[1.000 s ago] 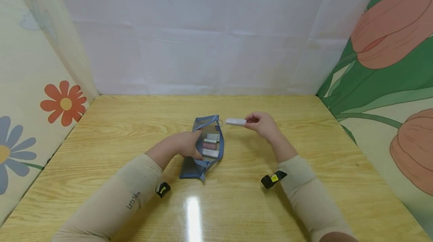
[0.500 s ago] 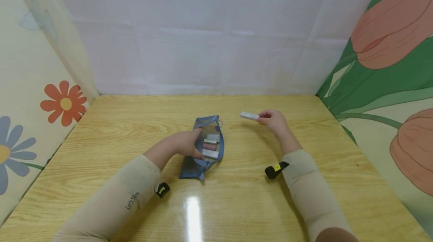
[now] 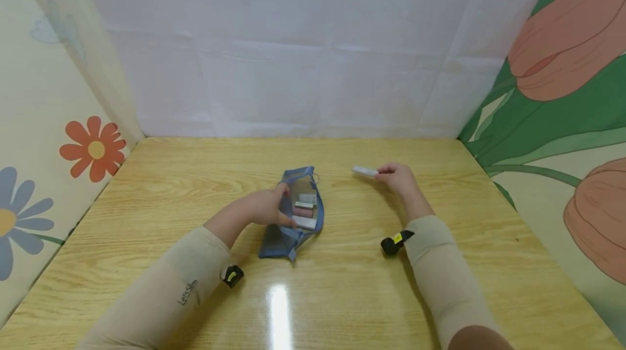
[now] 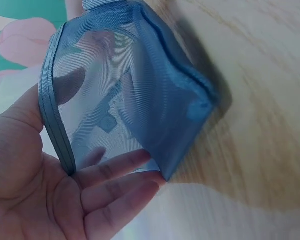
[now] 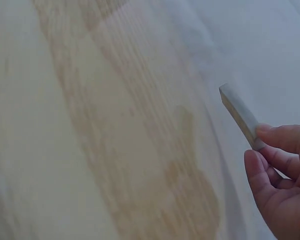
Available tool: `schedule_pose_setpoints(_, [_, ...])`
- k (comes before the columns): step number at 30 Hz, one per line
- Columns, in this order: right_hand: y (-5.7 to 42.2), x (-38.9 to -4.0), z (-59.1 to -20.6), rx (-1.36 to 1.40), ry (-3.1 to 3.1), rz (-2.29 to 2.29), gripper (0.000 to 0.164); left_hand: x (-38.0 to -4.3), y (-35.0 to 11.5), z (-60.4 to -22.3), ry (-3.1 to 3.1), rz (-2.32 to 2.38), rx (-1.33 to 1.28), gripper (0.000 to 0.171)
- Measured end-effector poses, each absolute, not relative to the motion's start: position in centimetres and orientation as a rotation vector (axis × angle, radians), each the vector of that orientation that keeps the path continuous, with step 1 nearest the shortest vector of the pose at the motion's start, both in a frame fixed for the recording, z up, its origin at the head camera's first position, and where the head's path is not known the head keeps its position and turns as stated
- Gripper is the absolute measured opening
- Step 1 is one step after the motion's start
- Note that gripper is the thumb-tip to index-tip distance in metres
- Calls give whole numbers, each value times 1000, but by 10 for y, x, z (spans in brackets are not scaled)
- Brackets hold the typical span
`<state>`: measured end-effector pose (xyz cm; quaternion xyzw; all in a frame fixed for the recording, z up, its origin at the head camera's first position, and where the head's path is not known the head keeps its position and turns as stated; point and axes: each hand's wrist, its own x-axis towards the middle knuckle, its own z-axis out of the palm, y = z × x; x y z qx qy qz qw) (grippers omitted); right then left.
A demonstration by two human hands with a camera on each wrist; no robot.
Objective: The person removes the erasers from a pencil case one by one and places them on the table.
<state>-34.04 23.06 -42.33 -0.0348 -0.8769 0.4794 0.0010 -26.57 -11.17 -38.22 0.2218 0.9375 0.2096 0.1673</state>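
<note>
My left hand (image 3: 264,207) grips a blue mesh zip pouch (image 3: 277,244) at its mouth, which gapes towards the right. In the left wrist view, the thumb and a finger show through the mesh (image 4: 97,120), while other fingers (image 4: 120,207) lie outside against it. Inside the pouch are a pink item (image 3: 302,212) and several small whitish pieces, among them a white block (image 3: 305,223) nearest the front. Right of the pouch, my right hand (image 3: 398,180) pinches one end of a small, flat, white rectangular block (image 3: 365,171) between thumb and fingers. Its far end points left, over the table.
The pouch lies on a wood-grain table (image 3: 195,170). A white sheet (image 3: 313,67) hangs along the back edge, and flower-printed panels (image 3: 95,149) flank both sides. Black wrist straps (image 3: 390,245) sit over beige sleeves (image 3: 442,274).
My right hand has carried the white block to the right, away from the pouch, then lowered it slightly. My left hand has stayed at the pouch's mouth with only a small shift.
</note>
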Motion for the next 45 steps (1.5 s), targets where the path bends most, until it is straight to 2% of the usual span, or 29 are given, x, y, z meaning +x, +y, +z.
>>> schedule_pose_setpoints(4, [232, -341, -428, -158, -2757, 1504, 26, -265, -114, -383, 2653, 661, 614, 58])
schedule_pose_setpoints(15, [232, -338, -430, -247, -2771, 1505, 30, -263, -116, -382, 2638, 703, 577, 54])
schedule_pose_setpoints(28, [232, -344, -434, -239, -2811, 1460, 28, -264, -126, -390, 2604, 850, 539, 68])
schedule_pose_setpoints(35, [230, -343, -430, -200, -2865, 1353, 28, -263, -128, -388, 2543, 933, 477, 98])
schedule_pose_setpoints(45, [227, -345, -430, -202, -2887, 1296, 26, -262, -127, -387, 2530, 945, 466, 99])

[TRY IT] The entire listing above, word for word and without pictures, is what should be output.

[SOLUTION BELOW]
[1.000 s ago] 
[0.500 s ago] 
[now] 
[now] 
[now] 
Available tool: `schedule_pose_setpoints(_, [_, ...])`
- k (comes before the columns): step number at 30 Hz, one per line
- Columns, in this order: right_hand: y (-5.7 to 42.2), x (-38.9 to -4.0), z (-59.1 to -20.6), rx (-1.36 to 1.40), ry (-3.1 to 3.1), rz (-2.29 to 2.29), gripper (0.000 to 0.164); left_hand: x (-38.0 to -4.3), y (-35.0 to 11.5), z (-60.4 to -22.3), ry (-3.1 to 3.1), rz (-2.32 to 2.38), rx (-1.33 to 1.28), gripper (0.000 to 0.171)
- Measured end-effector poses, each absolute, not relative to the motion's start: position in centimetres and orientation as a rotation vector (axis × angle, radians), each the vector of that orientation that keeps the path continuous, with step 1 nearest the shortest vector of the pose at the motion's start, both in a frame fixed for the recording, z up, its origin at the head camera's first position, and where the head's path is not known the head keeps its position and turns as stated
- Gripper is the absolute measured opening
- Step 1 is one step after the motion's start
- Note that gripper is the thumb-tip to index-tip distance in metres
- Calls give whole numbers, each value times 1000, but by 10 for y, x, z (spans in brackets are not scaled)
- Brackets hold the typical span
`<state>`: measured end-effector pose (xyz cm; quaternion xyzw; all in a frame fixed for the recording, z up, its origin at the head camera's first position, and where the head's path is not known the head keeps its position and turns as stated; point and axes: each hand's wrist, its own x-axis towards the middle knuckle, its own z-axis out of the palm, y = z × x; x y z qx qy qz qw) (grippers omitted); right then left.
A demonstration by two human hands with a camera on each wrist; no robot.
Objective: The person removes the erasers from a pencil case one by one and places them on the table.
<state>-34.04 23.06 -42.33 -0.0348 -0.8769 0.4794 0.0010 -26.57 -11.17 -38.22 0.2218 0.9375 0.2096 0.1673</state>
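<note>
My left hand (image 3: 264,207) grips a blue mesh zip pouch (image 3: 277,244) at its mouth, which gapes towards the right. In the left wrist view, the thumb and a finger show through the mesh (image 4: 97,120), while other fingers (image 4: 120,207) lie outside against it. Inside the pouch are a pink item (image 3: 302,212) and several small whitish pieces, among them a white block (image 3: 305,223) nearest the front. Right of the pouch, my right hand (image 3: 398,180) pinches one end of a small, flat, white rectangular block (image 3: 365,171) between thumb and fingers. Its far end points left, over the table.
The pouch lies on a wood-grain table (image 3: 195,170). A white sheet (image 3: 313,67) hangs along the back edge, and flower-printed panels (image 3: 95,149) flank both sides. Black wrist straps (image 3: 390,245) sit over beige sleeves (image 3: 442,274).
My right hand has carried the white block to the right, away from the pouch, then lowered it slightly. My left hand has stayed at the pouch's mouth with only a small shift.
</note>
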Motion for the next 45 steps (1.5 s), targets where the path bends most, until it is straight to 2% of the usual span, or 29 are given, x, y, z meaning +x, +y, +z.
>>> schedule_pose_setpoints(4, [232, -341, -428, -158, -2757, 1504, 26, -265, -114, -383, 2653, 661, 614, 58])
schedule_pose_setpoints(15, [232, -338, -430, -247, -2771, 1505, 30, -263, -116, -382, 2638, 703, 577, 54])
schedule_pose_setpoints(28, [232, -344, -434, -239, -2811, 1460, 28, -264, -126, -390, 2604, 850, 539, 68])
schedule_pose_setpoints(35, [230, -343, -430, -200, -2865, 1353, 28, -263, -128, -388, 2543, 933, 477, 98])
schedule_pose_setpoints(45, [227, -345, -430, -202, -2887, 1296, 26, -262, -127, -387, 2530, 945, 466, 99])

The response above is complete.